Until the 20th century, the bulk of government revenues came from tariffs, which are regressive, meaning that they redistribute income away from the poor. The progressive principle was enshrined in American practice with the arrival of the federal income and inheritance taxes. The champion of these policies? None other than John McCain's hero, Teddy Roosevelt. We got progressive income taxes with the passage of the 16th Amendment in 1913. The federal estate tax we have today came in 1916.
McCain is a consistent adherent to his hero's principles. Unlike George W. Bush, McCain supports the retention of an estate tax (he favors reducing it to 15 percent on estates above $5 million). McCain opposes the flat tax, which would repudiate progressivity (though with a $46,000 exemption, it would still redistribute income). Some of us still remember the John McCain who opposed Bush's 2001 tax cut, saying it was unfairly tilted toward the rich.
On the "to" side of the ledger, large-scale redistributive policies owe their existence to the other President Roosevelt. The biggest and most important of these is Social Security. FDR understood that an income-support program that was too explicitly redistributionist would be unlikely to survive politically, which is why everyone who works and pays into the system has a right to benefits. But the Social Security Administration does quietly shift money from relatively richer to relatively poorer—even if some recent research indicates it does so less than intended, largely because poor people have shorter life expectancies.

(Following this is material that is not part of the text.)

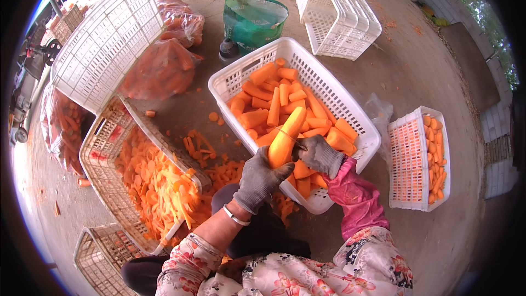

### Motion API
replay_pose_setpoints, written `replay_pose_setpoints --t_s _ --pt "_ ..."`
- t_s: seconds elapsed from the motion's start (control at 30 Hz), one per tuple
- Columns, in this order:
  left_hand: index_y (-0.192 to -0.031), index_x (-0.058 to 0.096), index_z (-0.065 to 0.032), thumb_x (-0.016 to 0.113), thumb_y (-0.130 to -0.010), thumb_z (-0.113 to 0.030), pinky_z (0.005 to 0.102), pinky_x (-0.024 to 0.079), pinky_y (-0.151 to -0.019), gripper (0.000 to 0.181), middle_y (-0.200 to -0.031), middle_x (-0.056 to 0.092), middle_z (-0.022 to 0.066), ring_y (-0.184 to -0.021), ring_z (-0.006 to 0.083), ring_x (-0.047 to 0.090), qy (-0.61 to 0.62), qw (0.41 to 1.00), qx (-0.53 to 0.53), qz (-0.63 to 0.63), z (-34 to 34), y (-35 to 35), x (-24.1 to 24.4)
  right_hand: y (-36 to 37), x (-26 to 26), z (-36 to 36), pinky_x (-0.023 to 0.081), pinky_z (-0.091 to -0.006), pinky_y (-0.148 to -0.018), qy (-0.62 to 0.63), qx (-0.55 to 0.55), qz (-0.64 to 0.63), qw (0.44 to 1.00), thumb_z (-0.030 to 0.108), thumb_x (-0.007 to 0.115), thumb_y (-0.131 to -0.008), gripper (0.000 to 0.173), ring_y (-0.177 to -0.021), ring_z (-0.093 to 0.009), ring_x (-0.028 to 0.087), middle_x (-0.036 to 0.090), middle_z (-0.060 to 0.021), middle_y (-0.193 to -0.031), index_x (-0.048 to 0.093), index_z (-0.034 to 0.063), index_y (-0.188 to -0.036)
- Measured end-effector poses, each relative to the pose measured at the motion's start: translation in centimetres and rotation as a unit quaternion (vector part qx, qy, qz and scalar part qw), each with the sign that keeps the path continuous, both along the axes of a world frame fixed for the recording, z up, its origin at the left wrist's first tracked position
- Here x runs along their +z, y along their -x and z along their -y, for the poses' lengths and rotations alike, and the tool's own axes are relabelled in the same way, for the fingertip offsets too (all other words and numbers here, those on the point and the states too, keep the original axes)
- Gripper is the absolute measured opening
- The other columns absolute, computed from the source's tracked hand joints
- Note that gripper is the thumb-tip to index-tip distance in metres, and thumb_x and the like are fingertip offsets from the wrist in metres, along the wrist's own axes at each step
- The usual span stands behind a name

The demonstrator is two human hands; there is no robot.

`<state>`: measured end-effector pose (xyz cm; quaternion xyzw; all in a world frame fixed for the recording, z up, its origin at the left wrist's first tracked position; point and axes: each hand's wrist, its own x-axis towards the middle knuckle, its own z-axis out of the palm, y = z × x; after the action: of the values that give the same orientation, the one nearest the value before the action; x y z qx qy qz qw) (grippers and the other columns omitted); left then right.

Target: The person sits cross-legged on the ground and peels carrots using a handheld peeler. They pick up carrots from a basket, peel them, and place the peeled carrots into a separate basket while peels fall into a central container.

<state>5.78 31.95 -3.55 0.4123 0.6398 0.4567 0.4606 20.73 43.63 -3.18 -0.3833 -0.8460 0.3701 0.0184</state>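
My left hand (pixel 263 179), in a grey work glove, grips the thick lower end of a large carrot (pixel 285 137). The carrot slants up and away, above a white plastic crate (pixel 365 127) of peeled, trimmed carrots (pixel 271 100). Beside the carrot my right hand (pixel 319 154), gloved the same way, is closed on a small hand tool, apparently a peeler (pixel 287 133). Its thin edge lies across the carrot's middle; the handle is hidden in my fingers. To the left, a stained crate (pixel 98 148) holds a heap of carrot peelings and slices (pixel 164 191).
A green bag (pixel 254 24) and a dark-topped container (pixel 229 49) stand beyond the crate. White empty crates (pixel 345 20) are at upper right. Another crate (pixel 407 164) of carrots stands right. Bagged carrots (pixel 158 70) lie at left, near an upturned crate (pixel 107 41). Scraps litter the floor.
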Motion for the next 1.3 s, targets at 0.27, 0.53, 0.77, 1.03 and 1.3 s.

Curiously, the most prominent proponents of more-aggressive wealth redistribution have been Robin Hoods of the right. Milton Friedman is considered the father of the negative income tax, a 1960s-era proposal to simply give cash to the poor. Richard Nixon pitched a version of this plan in 1973. The idea was that writing checks would be preferable to more bureaucratic programs like welfare. Our most explicit redistributive program today is probably the earned-income tax credit, which supplements the incomes of people who work but don't earn enough to escape poverty on their own. Gerald Ford signed this bill into law and Ronald Reagan greatly expanded it.